Face Detection: How metadata should be tied to MediaStreamTrack video frames

youennf commented 1 year ago

Following on https://github.com/w3c/mediacapture-extensions/pull/69 and media capture transform, face detection metadata could be made available to mediastreamtrack transforms. There are a few possibilities we could envision. The following come to mind:

Attach FaceDetection metadata to VideoFrame with dedicated face detection metadata getter/setter (new VideoFrame slot that can be cloned/postMessaged).
Attach FaceDetection metadata to VideoFrame using a generic metadata mechanism (mechanism to be defined, see VideoTrackGenerator).
Make MediaStreamTrack transforms expose objects that have a VideoFrame and a metadata object.
Extend MediaStreamTrackProcessor.readable with a face detection metadata getter (related to the last read video frame). And VideoTrackGenerator.writable with a metadata setter.

youennf commented 1 year ago

1 is probably the easiest approach compared to 2 and is more natural than 3 and 4.

sandersdan commented 1 year ago

The current situation with generic metadata in WebCodecs VideoFrame is that there is support, but no adequate technical solution proposed. I'm interested in any proposal that:

Can be serialized to bytes. (I assume this excludes Symbol)
- Necessary because VideoFrames can be sent between workers, and also the model assumes that all properties of a VideoFrame are carried by the underlying video resource.
Supports namespacing in some form.
- Important to avoid conflicts between future specifications and current application developers.
Has defined semantics for construction and inheritance (eg. what happens withnew VideoFrame(existingVideoFrame, {updatedMetadata: ..., visibleRect: ...})).
- Presumably some metadata should be carried across this (eg. extra timestamps), but other metadata is invalidated (eg. face positions when the visible rect changes).
- The basic rule of 'drop everything' may be good enough, and could be used like: new VideoFrame(oldFrame, {metadata: {...oldFrame.metadata, foo: 123}).

Absent such a proposal, we are still recommending (3) or (4), passing the metadata out-of-band.

I don't think there is strong support for handling face metadata specially, but doing so would be the shortest path to in-band metadata.

youennf commented 1 year ago

Can be serialized to bytes. (I assume this excludes Symbol)

Agreed we need support to clone/postMessage metadata. I was thinking we could use structure cloning (https://html.spec.whatwg.org/multipage/structured-data.html#safe-passing-of-structured-data), which is what is being used when postMessaging a value, say to workers.

For instance, we could add steps in the constructor to structure clone the metadata input parameter and the result would be stored in a VideoFrame object slot. The metadata accessor should either provide a copy of the metadata or the metadata object itself (maybe we should freeze it?).

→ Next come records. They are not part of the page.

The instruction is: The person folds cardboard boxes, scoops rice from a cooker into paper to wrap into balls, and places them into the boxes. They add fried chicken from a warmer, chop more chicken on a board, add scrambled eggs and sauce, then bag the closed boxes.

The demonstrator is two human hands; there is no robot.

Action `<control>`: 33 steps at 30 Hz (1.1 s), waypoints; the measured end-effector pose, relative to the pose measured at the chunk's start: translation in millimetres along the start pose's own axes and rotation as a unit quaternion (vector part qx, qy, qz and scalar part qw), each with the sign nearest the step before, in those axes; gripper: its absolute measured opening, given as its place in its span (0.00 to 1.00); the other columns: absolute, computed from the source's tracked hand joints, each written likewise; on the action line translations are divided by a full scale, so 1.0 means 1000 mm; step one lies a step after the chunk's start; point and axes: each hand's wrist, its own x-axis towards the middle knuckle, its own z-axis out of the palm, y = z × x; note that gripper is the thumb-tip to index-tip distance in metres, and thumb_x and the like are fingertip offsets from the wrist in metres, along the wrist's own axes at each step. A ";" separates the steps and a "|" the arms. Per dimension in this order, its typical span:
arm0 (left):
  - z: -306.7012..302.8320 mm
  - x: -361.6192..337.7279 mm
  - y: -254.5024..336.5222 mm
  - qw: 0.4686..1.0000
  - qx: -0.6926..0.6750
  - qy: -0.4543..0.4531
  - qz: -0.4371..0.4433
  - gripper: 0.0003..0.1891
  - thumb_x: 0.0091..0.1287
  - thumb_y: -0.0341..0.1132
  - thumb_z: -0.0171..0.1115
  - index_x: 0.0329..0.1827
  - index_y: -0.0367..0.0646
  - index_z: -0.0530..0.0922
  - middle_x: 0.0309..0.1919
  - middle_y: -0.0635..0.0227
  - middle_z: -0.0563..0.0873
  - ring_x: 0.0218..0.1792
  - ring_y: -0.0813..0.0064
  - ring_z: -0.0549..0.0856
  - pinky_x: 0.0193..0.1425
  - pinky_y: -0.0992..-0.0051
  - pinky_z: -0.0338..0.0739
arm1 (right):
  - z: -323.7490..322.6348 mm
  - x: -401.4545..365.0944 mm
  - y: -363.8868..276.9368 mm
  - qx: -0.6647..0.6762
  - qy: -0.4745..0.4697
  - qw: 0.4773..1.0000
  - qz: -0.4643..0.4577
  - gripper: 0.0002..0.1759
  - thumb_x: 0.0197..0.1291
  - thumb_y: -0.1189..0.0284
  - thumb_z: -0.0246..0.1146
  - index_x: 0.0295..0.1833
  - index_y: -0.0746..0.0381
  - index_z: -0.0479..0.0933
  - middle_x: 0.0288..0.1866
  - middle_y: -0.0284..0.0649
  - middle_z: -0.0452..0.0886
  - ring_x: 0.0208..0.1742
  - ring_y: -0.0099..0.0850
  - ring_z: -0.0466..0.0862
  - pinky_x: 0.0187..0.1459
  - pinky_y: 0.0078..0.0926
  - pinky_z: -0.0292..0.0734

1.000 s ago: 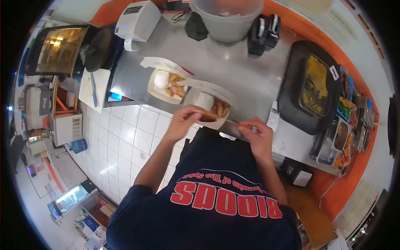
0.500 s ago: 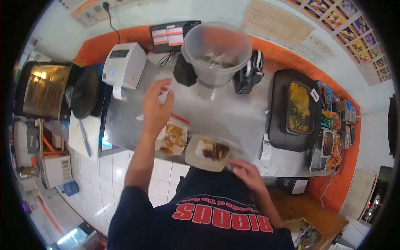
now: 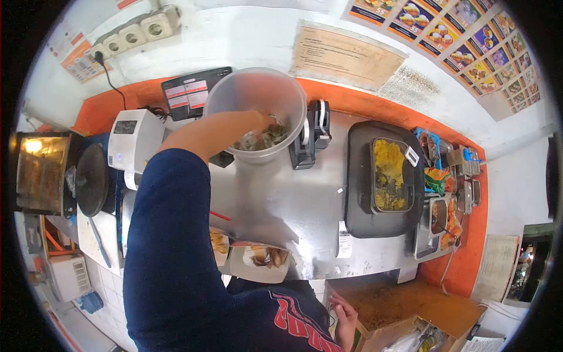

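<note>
My left hand (image 3: 258, 121) reaches into a large clear plastic tub (image 3: 296, 126) holding small clear packets with greenish contents (image 3: 267, 139). Its fingers are blurred and partly hidden among the packets. Low in the view, my right hand (image 3: 346, 320) hangs beside the counter edge with loosely bent, parted fingers and nothing in it. On the near counter edge sits an open paper food box (image 3: 234, 265) with browned pieces of food (image 3: 267, 256) inside. Partly behind my left sleeve, a second box holds golden pieces of food (image 3: 219, 243).
A white label printer (image 3: 136, 138) and a tablet (image 3: 189, 94) stand left of the tub. To its right are a black device (image 3: 305, 144) and a dark board (image 3: 358, 220) bearing a tray of yellow food (image 3: 390, 176). A printed receipt (image 3: 344, 240) lies near the edge.
My left hand has moved from above the counter into the tub. My right hand has dropped from beside the food box to below the counter edge. The view has shifted.
</note>
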 end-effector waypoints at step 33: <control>-0.166 -0.401 0.316 0.683 -0.679 0.224 -0.149 0.12 0.72 0.35 0.67 0.53 0.38 0.86 0.38 0.71 0.89 0.37 0.85 0.82 0.38 0.82 0.75 | 0.222 0.067 -0.139 -0.008 -0.217 0.931 -0.292 0.25 0.60 0.74 0.74 0.62 0.65 0.80 0.55 0.41 0.86 0.49 0.27 0.84 0.53 0.30 0.80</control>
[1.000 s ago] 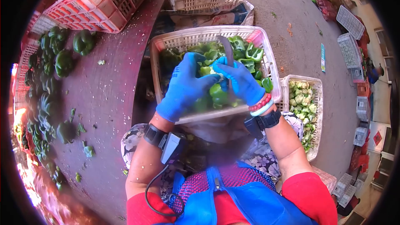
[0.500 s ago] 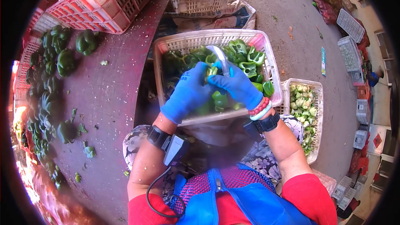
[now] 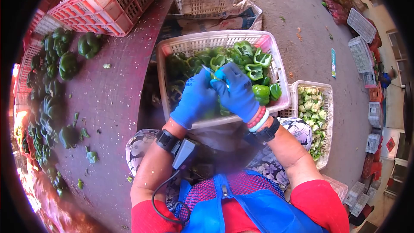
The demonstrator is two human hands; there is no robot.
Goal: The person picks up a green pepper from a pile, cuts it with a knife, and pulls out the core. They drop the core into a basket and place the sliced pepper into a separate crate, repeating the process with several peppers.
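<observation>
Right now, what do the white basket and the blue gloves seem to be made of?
White basket: moulded plastic, matte, judging by its lattice walls and thick rim. Blue gloves on the left hand and right hand: probably coated knit fabric, dull and finely textured; weave too small to tell.

I get hard overhead daylight — ground [image 3: 302, 39] at upper right pale, lower left edge burnt out orange. Deep shadow under the basket [image 3: 215, 39]. Left hand [image 3: 196, 99] and right hand [image 3: 236, 92] sharp at centre; fisheye bends the rim, corners black.
</observation>
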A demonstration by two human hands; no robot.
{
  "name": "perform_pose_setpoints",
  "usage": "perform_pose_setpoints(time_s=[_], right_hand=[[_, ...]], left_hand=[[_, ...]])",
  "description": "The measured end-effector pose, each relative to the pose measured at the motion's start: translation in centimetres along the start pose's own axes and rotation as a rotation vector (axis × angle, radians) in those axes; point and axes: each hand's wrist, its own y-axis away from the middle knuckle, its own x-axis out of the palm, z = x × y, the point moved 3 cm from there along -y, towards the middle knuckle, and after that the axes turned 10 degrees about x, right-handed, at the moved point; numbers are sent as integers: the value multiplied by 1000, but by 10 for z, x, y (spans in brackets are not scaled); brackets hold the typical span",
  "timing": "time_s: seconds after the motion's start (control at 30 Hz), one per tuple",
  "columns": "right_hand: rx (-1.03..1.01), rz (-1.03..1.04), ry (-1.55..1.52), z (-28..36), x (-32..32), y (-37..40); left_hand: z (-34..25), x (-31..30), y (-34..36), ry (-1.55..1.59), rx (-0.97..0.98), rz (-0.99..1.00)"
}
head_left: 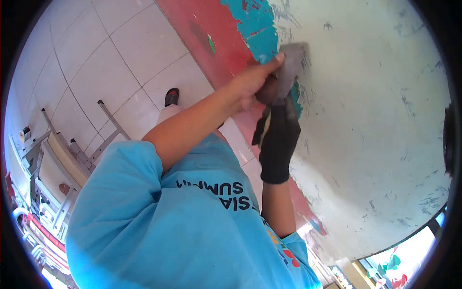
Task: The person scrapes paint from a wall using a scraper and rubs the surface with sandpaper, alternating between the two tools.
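A scraper with a broad grey metal blade [294, 60] lies against a painted surface, its edge along peeling paint. My right hand [280, 137], in a black knitted glove, is closed round the scraper's handle end, which is mostly hidden. From the left, my bare left hand [257, 84] reaches across and grips the blade's side, thumb stretched along it. Its other fingers are in shadow and slightly blurred. Around the blade, the surface shows an off-white area [365, 120], a ragged teal patch [257, 29] and a red band [211, 33].
White floor tiles [96, 53] lie to the left, with a sandalled foot [172, 96] on them. Metal-framed furniture [62, 164] stands at the far left. Red and green shapes [392, 265] show at the lower right. Scuffs mark the off-white area.
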Motion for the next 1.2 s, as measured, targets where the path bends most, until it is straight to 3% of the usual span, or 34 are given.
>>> perform_pose_setpoints(time_s=[0.1, 0.17, 0.2, 0.27, 0.53, 0.63, 0.73, 0.8, 0.83, 1.0, 1.07, 1.17, 1.2], right_hand=[[58, -38, 20, -7, -5, -2], [-152, -68, 311, -15, -6, -4], [-149, -68, 311, -11, -5, 0], [46, -55, -76, 0, -1, 4], [-3, -86, 12, -2, 1, -7], [19, -78, 6, -2, 0, -1], [15, -50, -34, -3, 1, 0], [12, -47, -65, -6, -1, -1], [10, -30, -40, -6, 1, -6], [-43, -82, 39, -6, -1, -8], [-166, -1, 95, -19, -7, -18], [29, 21, -48, -7, -7, 0], [45, 62, 34, -13, -11, 1]], left_hand=[[3, -8, -16, 39, 43, 89], [10, -10, -13, 20, 40, 62], [9, -9, -11, -3, 51, 38], [7, -16, -20, -32, 51, 43], [-4, -4, -9, -138, 94, 27], [-7, -3, -5, -35, 68, 109], [4, -15, -17, -217, 68, -2], [8, -15, -25, 100, -20, 110], [8, -13, -21, 101, -31, 112], [-2, -11, -15, -127, 149, 6], [-6, -9, -13, -130, 108, 25], [-10, -3, 4, -161, 51, 42], [-9, -3, 10, -233, 7, 28]])
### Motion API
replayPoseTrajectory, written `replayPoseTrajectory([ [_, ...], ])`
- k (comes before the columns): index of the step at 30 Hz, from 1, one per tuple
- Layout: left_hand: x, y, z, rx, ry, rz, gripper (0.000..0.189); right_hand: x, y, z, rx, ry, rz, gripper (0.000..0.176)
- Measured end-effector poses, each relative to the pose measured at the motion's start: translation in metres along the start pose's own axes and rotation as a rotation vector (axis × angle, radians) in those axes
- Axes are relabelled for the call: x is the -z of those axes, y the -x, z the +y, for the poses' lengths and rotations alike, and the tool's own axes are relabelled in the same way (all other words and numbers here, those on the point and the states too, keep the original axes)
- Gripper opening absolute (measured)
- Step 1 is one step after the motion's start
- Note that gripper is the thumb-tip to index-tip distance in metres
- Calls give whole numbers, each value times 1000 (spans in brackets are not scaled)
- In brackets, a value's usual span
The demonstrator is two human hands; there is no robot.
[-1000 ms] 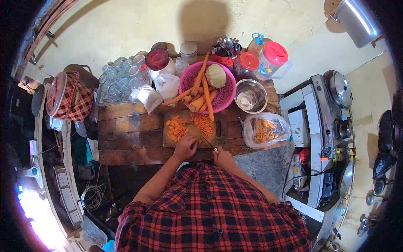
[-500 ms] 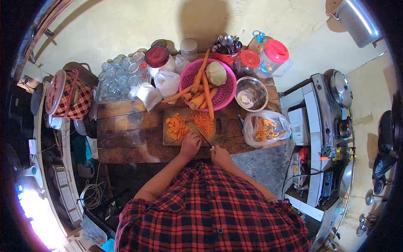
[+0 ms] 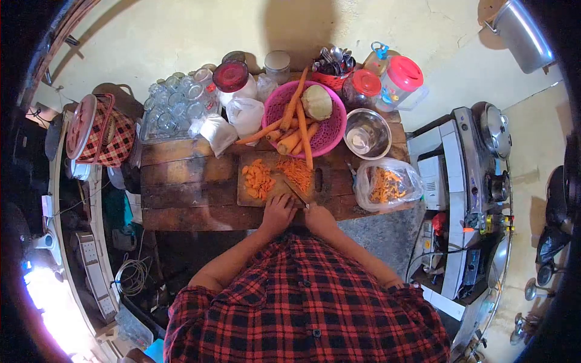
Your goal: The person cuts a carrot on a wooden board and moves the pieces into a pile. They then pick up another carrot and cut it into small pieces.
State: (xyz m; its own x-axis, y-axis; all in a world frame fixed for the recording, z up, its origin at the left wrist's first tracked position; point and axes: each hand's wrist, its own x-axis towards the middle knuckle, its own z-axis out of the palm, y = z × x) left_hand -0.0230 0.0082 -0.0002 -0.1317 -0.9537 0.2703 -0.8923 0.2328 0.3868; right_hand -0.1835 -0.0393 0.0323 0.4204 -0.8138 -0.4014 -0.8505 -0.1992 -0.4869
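Observation:
On the wooden cutting board, my left hand lies with its fingers stretched and slightly apart, beside the blade. Anything under those fingers is hidden. My right hand is closed around the handle of a knife, whose blade slants up and left over the board. Carrot slices are heaped on the board's left part. A pile of thin carrot shreds lies just beyond the blade.
Behind the board, a pink basket holds whole carrots and a pale round vegetable. To the right are a steel bowl and a clear bag of carrot pieces. Glasses and jars line the back.
The view has shifted slightly. My left hand's fingers look more spread out on the board. My right hand still grips the knife, with the blade at a similar slant.

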Motion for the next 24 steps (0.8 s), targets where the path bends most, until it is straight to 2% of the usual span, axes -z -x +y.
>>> replayPoseTrajectory([
  [4,2,-1,-2,-9,-8,-12,37,-4,12,3,-68,16,-42,34],
  [6,1,-1,-3,-2,0,-19,37,-16,8,3,-90,-27,28,34],
  [12,1,-2,-3,23,27,-45,35,10,5,-6,-29,-1,-2,30],
  [16,1,-2,-4,12,-11,-53,33,1,12,-2,-51,2,1,30],
  [19,2,-3,-4,-4,-32,-32,34,-9,9,-1,-89,-2,52,32],
  [24,4,-4,-4,-29,-60,-54,37,8,-3,-4,-53,13,-33,37],
])
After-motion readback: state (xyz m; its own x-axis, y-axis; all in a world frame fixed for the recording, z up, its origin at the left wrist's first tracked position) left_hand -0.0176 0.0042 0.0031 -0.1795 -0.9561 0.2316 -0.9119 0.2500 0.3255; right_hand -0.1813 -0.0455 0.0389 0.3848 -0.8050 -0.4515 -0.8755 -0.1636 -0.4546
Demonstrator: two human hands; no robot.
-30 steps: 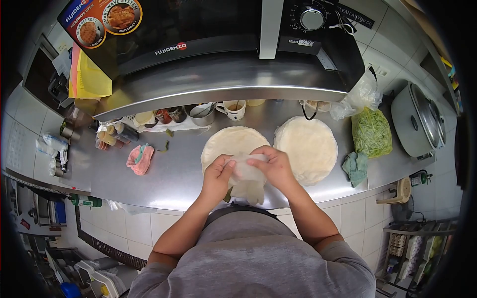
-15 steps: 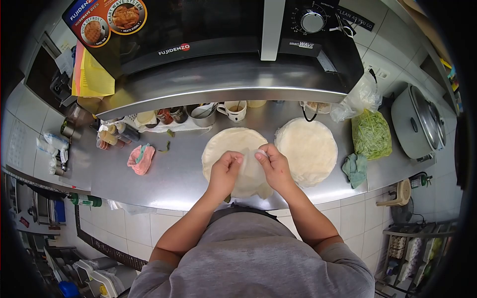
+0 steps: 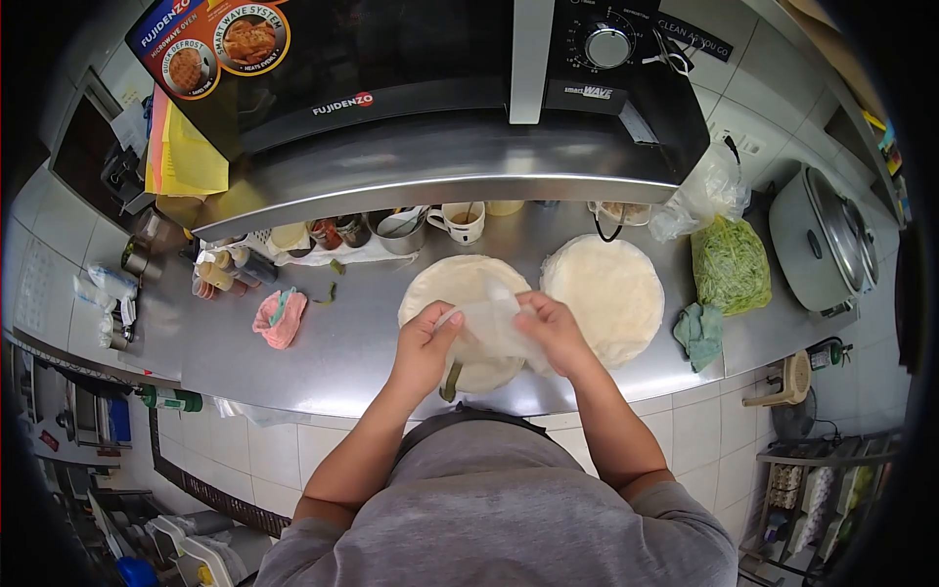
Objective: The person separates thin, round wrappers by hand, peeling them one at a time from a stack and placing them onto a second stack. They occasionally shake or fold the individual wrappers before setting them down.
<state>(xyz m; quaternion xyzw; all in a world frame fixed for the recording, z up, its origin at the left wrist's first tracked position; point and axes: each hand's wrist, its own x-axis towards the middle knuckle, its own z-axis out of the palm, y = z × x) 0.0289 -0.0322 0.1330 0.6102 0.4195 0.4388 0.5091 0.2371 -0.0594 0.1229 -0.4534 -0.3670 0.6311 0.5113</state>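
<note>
A thin, translucent whitish sheet [image 3: 487, 331] is stretched between my two hands. My left hand [image 3: 428, 344] pinches its left side, and my right hand [image 3: 550, 333] grips its right side. Beneath the sheet lies a round, pale stack of thin wrappers [image 3: 430, 284], partly covered by the sheet and my hands. A second round pale stack [image 3: 604, 298] rests just right of my right hand. Near the front edge of the left stack is a dark green strip [image 3: 451, 382].
A microwave [image 3: 391, 147] spans the back above a steel counter [image 3: 333, 372]. Behind the stacks stand a mug [image 3: 464, 227], a metal pot [image 3: 399, 233] and jars. Pink cloth [image 3: 280, 318] lies left; a green-filled bag [image 3: 730, 266], green cloth [image 3: 699, 336] and large cooker [image 3: 817, 240] sit right.
My hands have moved apart, the left one leftward and down, the right one rightward and down. The sheet is spread wider between them, and more of the green strip shows.
</note>
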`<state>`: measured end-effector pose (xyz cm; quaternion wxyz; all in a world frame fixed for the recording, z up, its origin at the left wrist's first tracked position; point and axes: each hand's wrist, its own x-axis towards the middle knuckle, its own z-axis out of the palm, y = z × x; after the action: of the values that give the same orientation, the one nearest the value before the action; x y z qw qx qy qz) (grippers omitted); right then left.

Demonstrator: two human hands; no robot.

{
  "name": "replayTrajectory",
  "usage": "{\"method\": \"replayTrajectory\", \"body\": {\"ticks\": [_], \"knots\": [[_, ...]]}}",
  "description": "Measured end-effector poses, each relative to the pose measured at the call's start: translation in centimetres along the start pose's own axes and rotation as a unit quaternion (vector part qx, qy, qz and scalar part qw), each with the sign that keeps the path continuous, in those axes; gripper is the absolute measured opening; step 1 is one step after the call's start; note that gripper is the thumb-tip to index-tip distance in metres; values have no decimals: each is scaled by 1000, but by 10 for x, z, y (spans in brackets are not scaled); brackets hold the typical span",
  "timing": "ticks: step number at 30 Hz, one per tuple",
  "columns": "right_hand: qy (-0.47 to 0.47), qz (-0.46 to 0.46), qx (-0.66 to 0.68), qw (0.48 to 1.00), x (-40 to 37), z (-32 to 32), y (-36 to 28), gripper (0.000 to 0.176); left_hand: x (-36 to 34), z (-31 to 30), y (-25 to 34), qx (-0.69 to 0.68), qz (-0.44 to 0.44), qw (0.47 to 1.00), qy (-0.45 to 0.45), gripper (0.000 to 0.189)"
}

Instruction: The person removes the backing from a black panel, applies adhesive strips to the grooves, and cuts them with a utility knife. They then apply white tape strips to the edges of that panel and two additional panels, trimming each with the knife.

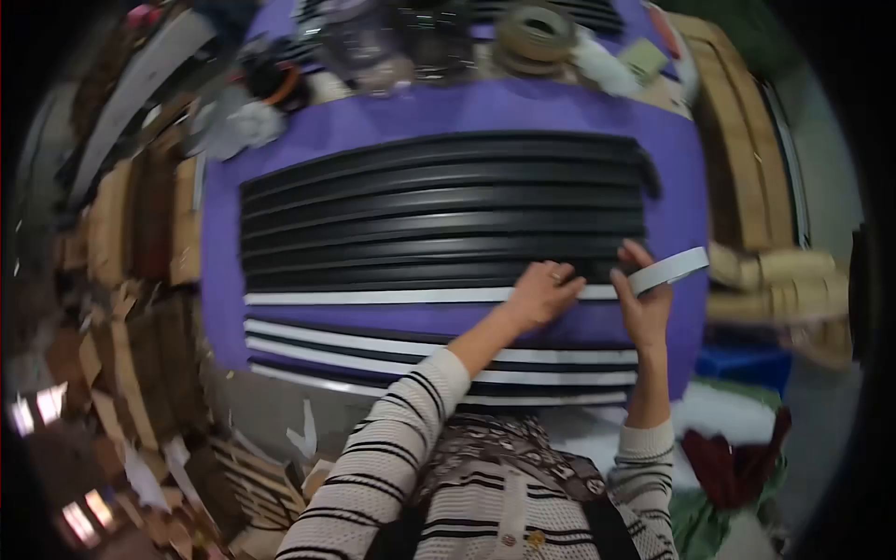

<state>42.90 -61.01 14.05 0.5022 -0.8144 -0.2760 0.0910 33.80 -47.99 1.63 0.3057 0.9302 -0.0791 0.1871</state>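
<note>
Long black strips (448, 196) lie side by side in a block on a purple table cover (495, 105). Along the near edge of the block runs a white tape band (373, 298). My left hand (544, 295) is closed over this edge near its right end, fingers bunched on the nearest black strip; the fingertips are partly hidden. Just to the right, my right hand (646, 303) holds what looks like a roll of white tape (677, 269), seen edge-on, between thumb and fingers. Closer to my body lie several separate black strips with white bands (317, 347).
At the table's far side stand tape rolls (535, 37), clear containers (359, 47) and crumpled plastic (245, 129). Cardboard boxes (140, 373) are piled on the left, and long cartons (737, 131) stand on the right. A dark red cloth (737, 457) lies at lower right.
</note>
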Motion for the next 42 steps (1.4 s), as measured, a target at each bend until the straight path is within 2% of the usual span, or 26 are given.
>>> {"method": "replayTrajectory", "body": {"ticks": [1,3,5,6,8,10,12,13,14,15,16,17,18,19,20,22,24,26,28,30,32,33,37,39,41,42], "knots": [[-107,-54,-148,982,-2,22,10,43,-7,-27,4,14,-10,996,86,23],[-133,-168,-247,945,-15,59,25,40,-48,-78,-23,135,-109,983,68,12],[-188,-82,-360,910,-25,75,49,33,-114,-116,-61,252,-205,944,62,8],[-193,-81,-362,909,-28,76,52,33,-136,-141,-65,259,-290,918,72,8],[-161,-66,-362,916,-28,76,53,30,-172,-166,-78,251,-314,914,62,11],[-200,-40,-370,907,-30,73,43,33,-194,-176,-81,218,-336,915,44,11],[-287,31,-269,919,-37,59,40,35,-198,-178,-74,184,-332,925,-30,12],[-223,127,-119,959,-30,66,23,37,-194,-181,-69,178,-322,930,1,11],[-150,93,-32,984,-23,80,-7,38,-186,-183,-62,164,-308,937,27,12],[-85,84,137,983,-18,101,-34,43,-173,-185,-53,97,-305,943,94,14],[-62,95,258,960,-10,120,-64,49,-160,-185,-44,33,-304,939,159,17],[-58,89,391,914,-7,147,-71,55,-154,-185,-35,-92,-354,915,172,24],[-59,100,433,894,-9,176,-86,57,-147,-187,-25,-104,-348,915,174,24],[-63,109,483,866,-12,202,-98,58,-139,-190,-16,-361,-412,801,241,26],[-66,113,499,857,-17,219,-102,60,-131,-193,-11,-579,-444,621,287,28],[-74,119,527,838,-31,242,-110,65,-133,-197,-13,-581,-447,623,272,30],[-75,137,552,819,-40,262,-117,68,-147,-198,-25,-625,-437,576,293,29],[-76,152,577,799,-47,278,-120,72,-159,-207,-34,-606,-432,588,316,24],[-67,184,583,789,-51,287,-123,73,-174,-214,-44,-719,-432,490,238,23],[-69,203,597,773,-56,299,-125,75,-188,-221,-54,-701,-457,489,247,20],[-69,173,534,825,-60,308,-130,71,-205,-220,-65,-680,-431,559,199,15],[-67,159,515,839,-61,313,-131,73,-202,-228,-62,-696,-451,518,210,12],[-65,144,510,845,-59,326,-134,76,-211,-242,-63,-724,-459,460,231,13],[-33,177,519,836,-51,311,-138,75,-230,-264,-78,-587,-508,589,225,12],[-3,83,579,811,-42,284,-116,71,-264,-299,-107,-461,-533,663,254,10],[29,88,573,814,-39,265,-105,69,-284,-318,-125,-394,-548,687,271,8]]}}
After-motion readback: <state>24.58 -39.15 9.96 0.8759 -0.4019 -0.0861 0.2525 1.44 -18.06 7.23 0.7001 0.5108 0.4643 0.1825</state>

Supports namespacing in some form.

Good point. I am fine either going with UA defined metadata initially or adding support for web app specific metadata. In any case, both kind of data should probably follow the same principles (data being structure clonable say).

In terms of spec editing, web codec could define a WebCodecMetadata dictionary, either without any member or containing something like a any userDefinedMetata member. WebRTC spec would then define a partial WebCodecMetadata dictionary listing the face detection dictionary members.

The basic rule of 'drop everything' may be good enough

+1

@sandersdan , how does this look to you? Is it precise enough to think about writing a PR?

sandersdan commented 1 year ago

I was thinking we could use structure cloning

Structured clone by itself doesn't work because it assumes there can be side data (such as ports) in addition to the raw bytes. The for storage variant might work, but I'm not familiar enough to say for sure.

It might actually make sense to just drop down to JSON here. I don't think metadata should need to be self-referential, for example.

In terms of spec editing, web codec could define a WebCodecMetadata dictionary, either without any member or containing something like a any userDefinedMetata member.

Yes, this is about the best I was able to come up with as well, and I think it meets the requirements. I like that unlike a partial for VideoFrame, a partial for VideoFrameMetadata would be straightforward to splat.

{metadata: { user: { ... } } } is a bit cumbersome, but the only alternative I have is { metadata: ..., userMetadata: ... } which just trades for complexity instead. One surprise could be that { metadata: { myMetadata: 123 } } would simply be dropped by the IDL binding, but good documentation can overcome that.

Is it precise enough to think about writing a PR?

I think the serialization part needs work before becoming a PR, but it could be at least proposed in the existing bug.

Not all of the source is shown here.